Although amplifying racism and stoking culture wars have been mainstays of Trump’s public identity for decades, they have been particularly pronounced this summer as the president has reacted to the national reckoning over systemic discrimination by seeking to weaponize the anger and resentment of some white Americans for his own political gain.
Trump has left little doubt through his utterances the past few weeks that he sees himself not only as the Republican standard-bearer but as leader of a modern grievance movement animated by civic strife and marked by calls for “white power,” the phrase chanted by one of his supporters in a video the president shared last weekend on Twitter.
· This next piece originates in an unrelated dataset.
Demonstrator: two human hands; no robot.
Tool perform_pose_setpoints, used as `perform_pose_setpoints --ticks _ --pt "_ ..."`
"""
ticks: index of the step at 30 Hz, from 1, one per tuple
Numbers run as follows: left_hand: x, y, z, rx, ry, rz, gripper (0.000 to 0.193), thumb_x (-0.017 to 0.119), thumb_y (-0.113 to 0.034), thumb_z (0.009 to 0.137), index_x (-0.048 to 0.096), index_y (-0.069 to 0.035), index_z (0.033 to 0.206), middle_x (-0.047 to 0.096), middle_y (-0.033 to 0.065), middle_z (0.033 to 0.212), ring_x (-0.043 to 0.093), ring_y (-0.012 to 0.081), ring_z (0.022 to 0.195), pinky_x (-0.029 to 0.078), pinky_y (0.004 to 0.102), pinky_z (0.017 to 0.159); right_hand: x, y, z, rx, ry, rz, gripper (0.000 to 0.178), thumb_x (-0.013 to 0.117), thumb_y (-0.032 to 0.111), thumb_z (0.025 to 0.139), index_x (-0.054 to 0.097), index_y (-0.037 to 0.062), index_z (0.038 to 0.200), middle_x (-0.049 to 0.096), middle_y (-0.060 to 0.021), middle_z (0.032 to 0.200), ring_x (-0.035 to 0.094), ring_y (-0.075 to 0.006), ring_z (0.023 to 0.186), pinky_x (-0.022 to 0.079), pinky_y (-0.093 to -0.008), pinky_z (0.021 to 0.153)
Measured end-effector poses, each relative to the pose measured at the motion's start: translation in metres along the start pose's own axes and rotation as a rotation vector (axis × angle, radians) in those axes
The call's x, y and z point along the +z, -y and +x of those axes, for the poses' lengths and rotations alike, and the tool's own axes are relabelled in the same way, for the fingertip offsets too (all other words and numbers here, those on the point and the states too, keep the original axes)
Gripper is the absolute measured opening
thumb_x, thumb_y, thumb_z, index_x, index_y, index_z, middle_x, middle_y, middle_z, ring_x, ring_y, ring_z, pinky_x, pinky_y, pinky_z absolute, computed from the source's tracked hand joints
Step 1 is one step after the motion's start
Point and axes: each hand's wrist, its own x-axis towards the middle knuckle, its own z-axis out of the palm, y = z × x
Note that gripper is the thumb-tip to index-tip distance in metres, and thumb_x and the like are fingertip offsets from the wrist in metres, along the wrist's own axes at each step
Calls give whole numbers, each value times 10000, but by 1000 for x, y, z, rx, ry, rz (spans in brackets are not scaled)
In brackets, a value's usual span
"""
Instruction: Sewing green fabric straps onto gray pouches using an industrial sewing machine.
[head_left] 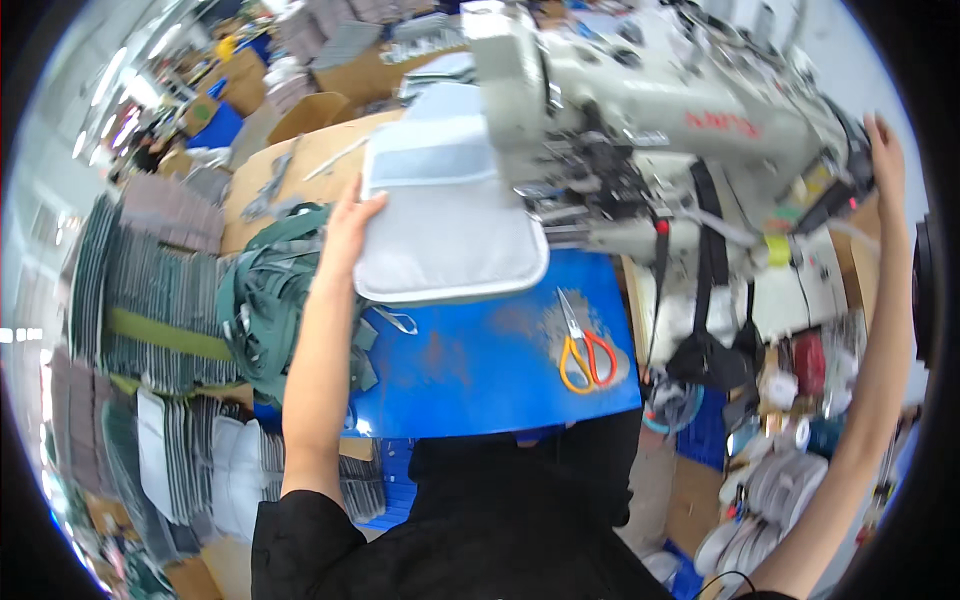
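My left hand (350,222) holds the left edge of a light grey padded panel (450,235), its thumb on top; the fingers are partly hidden. The panel has rounded corners, pale edging and a blue-grey band across it. Its right side reaches the needle area of a large grey-white sewing machine (660,100), and the machine head hides part of it. Far to the right, my right hand (885,155) is at the dark handwheel (855,140) on the machine's end, fingers curled against it. Orange- and red-handled scissors (585,350) lie on the blue table (450,370).
Green straps and fabric (280,300) are heaped left of the panel. Stacks of padded panels (165,310) stand farther left. A wooden tabletop (310,170) extends behind. Black straps (705,230) hang below the machine, and white rolls (770,500) sit at the lower right.
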Motion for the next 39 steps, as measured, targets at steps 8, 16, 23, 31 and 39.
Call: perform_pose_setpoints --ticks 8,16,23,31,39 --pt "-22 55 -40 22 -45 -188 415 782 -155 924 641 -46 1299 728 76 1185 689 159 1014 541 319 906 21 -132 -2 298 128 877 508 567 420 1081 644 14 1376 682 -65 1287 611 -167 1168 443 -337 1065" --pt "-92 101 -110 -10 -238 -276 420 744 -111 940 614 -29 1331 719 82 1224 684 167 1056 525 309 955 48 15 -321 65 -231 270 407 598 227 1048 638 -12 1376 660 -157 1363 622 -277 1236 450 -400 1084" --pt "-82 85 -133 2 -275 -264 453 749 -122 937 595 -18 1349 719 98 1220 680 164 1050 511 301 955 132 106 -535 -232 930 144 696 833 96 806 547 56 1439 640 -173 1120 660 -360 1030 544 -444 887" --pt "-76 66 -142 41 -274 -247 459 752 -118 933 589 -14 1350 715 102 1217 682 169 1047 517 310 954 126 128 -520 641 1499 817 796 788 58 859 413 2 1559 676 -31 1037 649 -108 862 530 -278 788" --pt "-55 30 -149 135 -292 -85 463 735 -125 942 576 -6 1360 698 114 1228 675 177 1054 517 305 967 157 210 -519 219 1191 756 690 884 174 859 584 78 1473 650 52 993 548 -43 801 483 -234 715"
He later deleted the video but did not disavow its message.
Trump put his strategy to resuscitate his troubled reelection campaign by galvanizing white supporters on display Friday night under the chiseled granite gaze of four past presidents memorialized in the Black Hills of South Dakota. He celebrated Independence Day with a dystopian speech in which he excoriated racial justice protesters as “evil” representatives of a “new far-left fascism” whose ultimate goal is “the end of America.”
“Our nation is witnessing a merciless campaign to wipe out our history, defame our heroes, erase our values, and indoctrinate our children,” Trump said to boos from a packed crowd of supporters. “Angry mobs are trying to tear down statues of our founders, deface our most sacred memorials, and unleash a wave of violent crime in our cities.”
Jeff Bezos really should ponder his role in paying for this kind of rhetoric.
Assume for the moment that Trump, like Lincoln in 1860s wins the Electoral College with a minority of the popular vote, which is becoming more plausible as anti-Trump forces become more crazed with their anti-white racial hate. Is Bezos’ Washington Post’s verbiage conducive to the losers saying, “Well, we gave it our best shot, but Trump won under the Constitution, so four more years”? It sure seems instead as if the Post’s rhetoric implies that a coup or secession is the only alternative.
I actually think that Bezos would prefer not to go down in history as the man who paid for blowing up the Constitutional republic.
Come on, Jeff, you are the richest man in the world. Did you work that hard to make $166 billion in order to be held hostage in fear that some 20-something interns would be peeved if you cleaned house?